You might also be interested in Go ON Local. This is an initiative that allows you to find help with building digital skills in your local area.
Subscribe to the #1minuteCPD blog to ‘improve your digital skills one minute at a time’.
There’s a new technology tip everyday from the Manchester Metropolitan University (MMU) Learning and Innovation Team.
Scenario 6. I want to make a short screencast (a narrated video of your screen, perhaps talking through a PowerPoint) but I am not sure where to start. What can I use that is easy and free?
Idea. Try Screencastify. This is a simple tool for recording videos of your screen that works with the Google Chrome browser.
Screencastify records your screen for up to ten minutes with the option of including a thumbnail video of yourself. If you are camera shy, don’t worry, you can just have the audio narration of you talking through the slides without the webcam. Here is an example of a short screencast to demonstrate using the Google Voice Typing tool.
Once you are happy with your recording, you can then upload the video clip directly to your Study Direct site for students to watch the PowerPoint slides as you talk through them.
This is ideal to give to students before a session if you want to try flipped learning techniques in your teaching. See the post Screencasting and podcasting: Create rich learning resources to read about other options for making simple screencasts and podcasts.
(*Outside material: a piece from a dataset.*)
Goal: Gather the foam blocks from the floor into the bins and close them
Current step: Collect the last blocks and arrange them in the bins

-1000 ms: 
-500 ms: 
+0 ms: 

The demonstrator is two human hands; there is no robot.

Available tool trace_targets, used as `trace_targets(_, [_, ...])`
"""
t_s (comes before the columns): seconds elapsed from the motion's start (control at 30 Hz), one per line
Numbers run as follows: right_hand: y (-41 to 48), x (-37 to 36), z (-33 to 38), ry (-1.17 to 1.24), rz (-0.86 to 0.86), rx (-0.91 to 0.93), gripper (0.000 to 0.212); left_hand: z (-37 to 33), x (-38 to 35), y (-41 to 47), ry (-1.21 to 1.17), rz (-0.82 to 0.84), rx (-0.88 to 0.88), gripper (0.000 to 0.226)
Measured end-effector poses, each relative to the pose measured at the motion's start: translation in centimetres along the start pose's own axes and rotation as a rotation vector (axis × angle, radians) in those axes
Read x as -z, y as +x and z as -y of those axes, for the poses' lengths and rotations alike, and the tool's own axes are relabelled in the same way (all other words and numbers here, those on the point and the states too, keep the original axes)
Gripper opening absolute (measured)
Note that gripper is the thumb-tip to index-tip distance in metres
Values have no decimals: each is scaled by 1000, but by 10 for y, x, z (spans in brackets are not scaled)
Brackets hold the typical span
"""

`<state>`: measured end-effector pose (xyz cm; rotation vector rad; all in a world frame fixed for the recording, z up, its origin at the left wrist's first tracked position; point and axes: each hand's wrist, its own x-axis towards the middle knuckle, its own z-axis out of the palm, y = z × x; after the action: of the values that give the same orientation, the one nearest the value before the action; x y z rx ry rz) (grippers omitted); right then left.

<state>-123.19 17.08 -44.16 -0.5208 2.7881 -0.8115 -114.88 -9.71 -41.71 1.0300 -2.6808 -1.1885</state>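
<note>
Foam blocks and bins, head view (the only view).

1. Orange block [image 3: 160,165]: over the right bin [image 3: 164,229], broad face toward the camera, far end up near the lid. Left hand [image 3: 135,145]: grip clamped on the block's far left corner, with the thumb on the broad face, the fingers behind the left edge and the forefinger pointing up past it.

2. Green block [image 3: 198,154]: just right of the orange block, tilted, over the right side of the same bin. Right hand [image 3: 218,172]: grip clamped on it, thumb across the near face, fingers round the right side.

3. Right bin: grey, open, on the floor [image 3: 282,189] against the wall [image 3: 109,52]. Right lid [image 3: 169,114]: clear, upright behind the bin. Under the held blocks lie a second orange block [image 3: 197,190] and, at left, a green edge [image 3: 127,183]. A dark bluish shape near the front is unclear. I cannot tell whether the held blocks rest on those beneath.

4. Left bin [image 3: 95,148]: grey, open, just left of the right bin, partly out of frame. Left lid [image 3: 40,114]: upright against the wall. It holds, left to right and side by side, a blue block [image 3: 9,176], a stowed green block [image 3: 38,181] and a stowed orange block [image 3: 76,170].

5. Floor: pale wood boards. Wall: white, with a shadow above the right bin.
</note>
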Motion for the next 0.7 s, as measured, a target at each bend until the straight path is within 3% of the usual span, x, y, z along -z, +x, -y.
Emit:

At Sussex we also have a licence for Corel VideoStudio X9 which allows you to create screencasts. You can read about how to use this in the post Using screencasts as an instructional tool. If you are interested in trying flipped learning techniques at Sussex, you might be interested in a new Flipped Learning at Sussex group. Join us by emailing Tab Betts for details.
Scenario 7. I want to randomise my groups and use some time management tools in sessions. I am not sure what I can do other than picking students out. No one seems very keen to move once they are settled but I think new groups could change the dynamic of the room.
Idea. Try using Super Teacher Tools. There are lots of tools here you can use to randomly select groups, manage classroom layouts, random name generators, classroom countdown and SpeedMatch which allows for quiz and easy quiz matching.
The Group Maker is an easy, simple but very effective tool and somehow students seem much happier to move when the class is autogenerated. Mysterious!
We hope the scenarios here have helped to give you inspiration to start trying to use technology in your teaching and learning.
If you are keen to hear more, listen to the new TEL podcast, Teaching with Tech. You can also get lots of ideas by subscribing to our blog. Try The Learning Wheel too for subject-specific technology for teaching.
If you would like to be part of an engaging community of teachers who like to talk technology on a weekly basis, try the Learning and Teaching in Higher Education Chat #lthechat, every Wednesday from 8pm-9pm.
Be warned, it’s fast and furious and we recommend using TweetDeck or HootSuite to keep up with the conversation.